After Mary-Clyde located my cane, though, I did start taking brief walks up and down the corridor. This was not because I wanted to, but because my leg had started seizing up from lack of use. I fell down once when I was heading toward the restroom. So I would choose a time just after my allotted few minutes with Dorothy, and I would let the staff know exactly where I would be and when I was coming back. "Fine," they would say, hardly listening. I would go into a flurry of parting instructions—"You might want to check if she's warm enough; I've been thinking she's not quite—"

"Yes, we'll see to it; run along."

What I really wanted to say was, "This is a specific person, do you understand? Not just some patient. I want to make sure you realize that."

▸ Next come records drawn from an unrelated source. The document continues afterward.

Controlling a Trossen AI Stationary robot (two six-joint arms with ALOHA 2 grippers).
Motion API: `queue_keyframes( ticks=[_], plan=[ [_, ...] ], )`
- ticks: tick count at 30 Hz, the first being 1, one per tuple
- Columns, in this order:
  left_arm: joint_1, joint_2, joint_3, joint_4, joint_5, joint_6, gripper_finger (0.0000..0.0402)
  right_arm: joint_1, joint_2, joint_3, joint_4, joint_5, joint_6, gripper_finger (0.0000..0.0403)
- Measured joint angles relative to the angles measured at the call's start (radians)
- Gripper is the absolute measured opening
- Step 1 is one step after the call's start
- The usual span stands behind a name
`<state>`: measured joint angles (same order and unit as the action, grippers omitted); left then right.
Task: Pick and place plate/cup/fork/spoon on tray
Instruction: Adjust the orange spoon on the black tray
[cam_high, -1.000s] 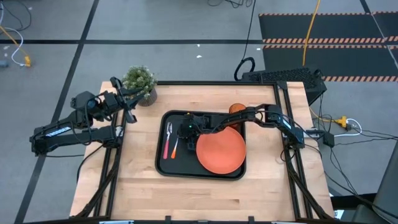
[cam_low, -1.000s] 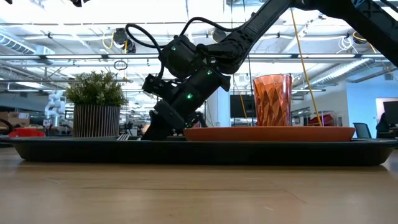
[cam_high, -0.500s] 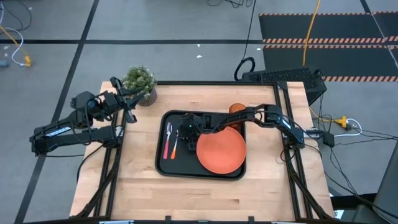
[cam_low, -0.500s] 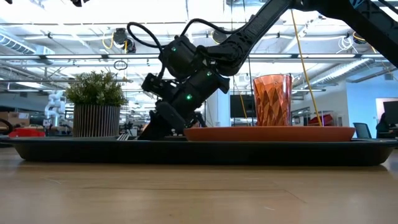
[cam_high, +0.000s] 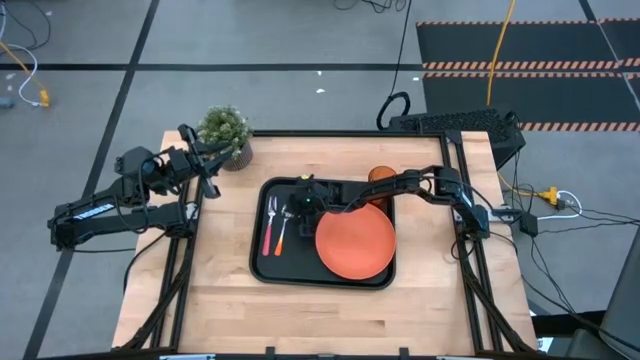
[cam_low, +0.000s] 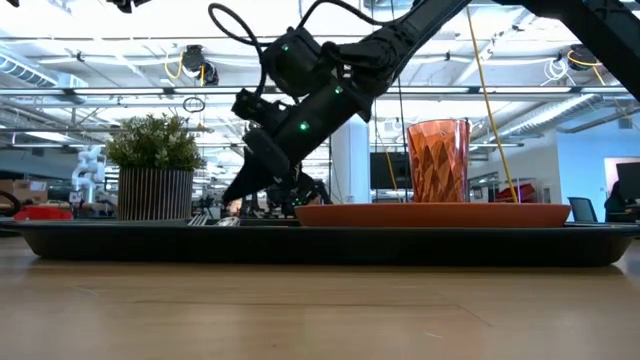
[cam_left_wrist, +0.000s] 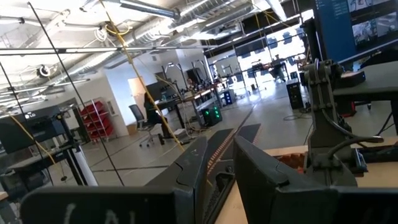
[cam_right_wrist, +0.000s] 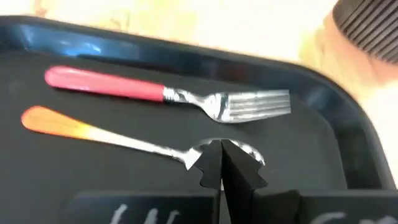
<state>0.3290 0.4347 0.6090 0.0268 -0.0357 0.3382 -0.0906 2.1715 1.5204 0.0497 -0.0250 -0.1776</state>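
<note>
The black tray (cam_high: 300, 281) lies mid-table. On it rest the orange plate (cam_high: 355, 245) at the right, the amber cup (cam_high: 380, 177) at the far right corner, and side by side at the left the pink-handled fork (cam_right_wrist: 168, 93) and the orange-handled spoon (cam_right_wrist: 112, 137). My right gripper (cam_right_wrist: 221, 155) hangs shut just above the spoon's bowl end, clear of the tray in the low view (cam_low: 228, 195). My left gripper (cam_high: 205, 178) waits raised at the table's far left, fingers slightly apart (cam_left_wrist: 227, 162), with nothing between them.
A potted green plant (cam_high: 224, 135) stands at the far left corner of the table, close to my left gripper. Bare wood lies along the near edge (cam_high: 320, 320) and to the left of the tray.
My right gripper has risen from the tray floor beside the spoon's bowl, tipping a little flatter, and stays shut. The spoon and fork have kept their places on the tray.
</note>
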Motion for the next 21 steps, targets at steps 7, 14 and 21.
queue_keyframes(
  ticks=[7,14,21],
  plan=[
    [0.0,0.0,0.0,-0.001,0.0,-0.004,0.0081,-0.007,0.007,0.001,-0.106,0.051,-0.007,0.0],
    [0.0,0.0,0.0,0.004,0.0,-0.003,0.0081,-0.009,0.008,0.001,-0.063,0.051,-0.032,0.0],
    [0.0,0.0,0.0,0.004,0.0,-0.004,0.0081,-0.045,0.008,0.001,-0.067,0.048,-0.027,0.0]
  ],
)
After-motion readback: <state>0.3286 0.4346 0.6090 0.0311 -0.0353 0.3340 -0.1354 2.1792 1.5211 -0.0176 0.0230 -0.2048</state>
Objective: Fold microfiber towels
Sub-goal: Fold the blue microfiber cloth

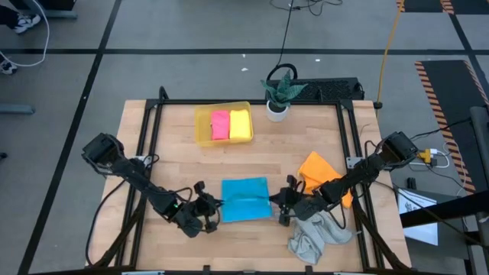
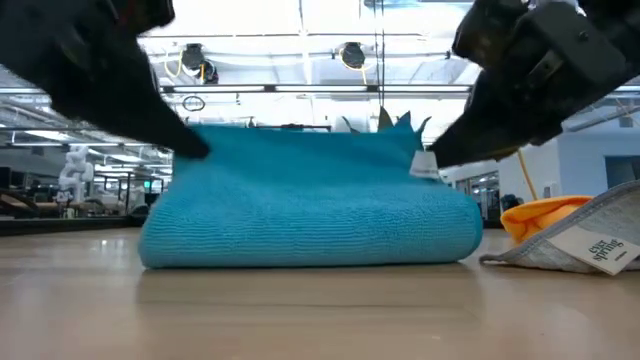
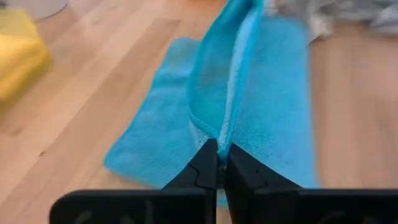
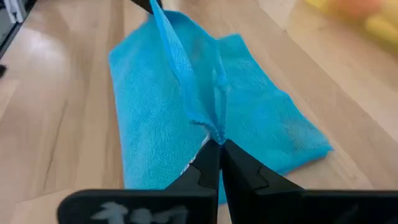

"Mmhmm," they'd have murmured.

I walked up and down the corridors with a sense of something stretching thin, fragile elastic threads stretching between me and Dorothy, and I saw sights I tried to forget. I saw huge-eyed children without any hair, and skeletal men struggling for breath, and old people lying on gurneys with so many bags and tubes attached that they'd stopped being human beings. I looked away. I couldn't look. I turned and went back to my torturers.

* * * * *

The shoes arrived in front of me on a Wednesday afternoon. I knew it was a Wednesday because the newspaper on the chair beside mine had a color photo of a disgusting seafood lasagna. (Wednesday always seems to be food day, for newspapers.) The shoes were clogs. Black leather clogs. That's what the hospital staff tended to wear, I'd observed. Very unprofessional-looking. I raised my eyes. It was a male nurse; I knew him. Or recognized him, I mean. From other occasions. He'd been one of the kind ones. He said, "Mr. Woolcott?"

"Yes."

"Why don't you come with me."

I stood up and reached for my cane. I followed him through the door and into the ICU. It wasn't time for a visit yet. I had just had my visit, not half an hour before. I felt singled out and privileged, but then also a little, I don't know, apprehensive.

The cords and hoses had been removed and she lay uncannily still. I had thought she was still before, but I had had no idea. I had been so ignorant.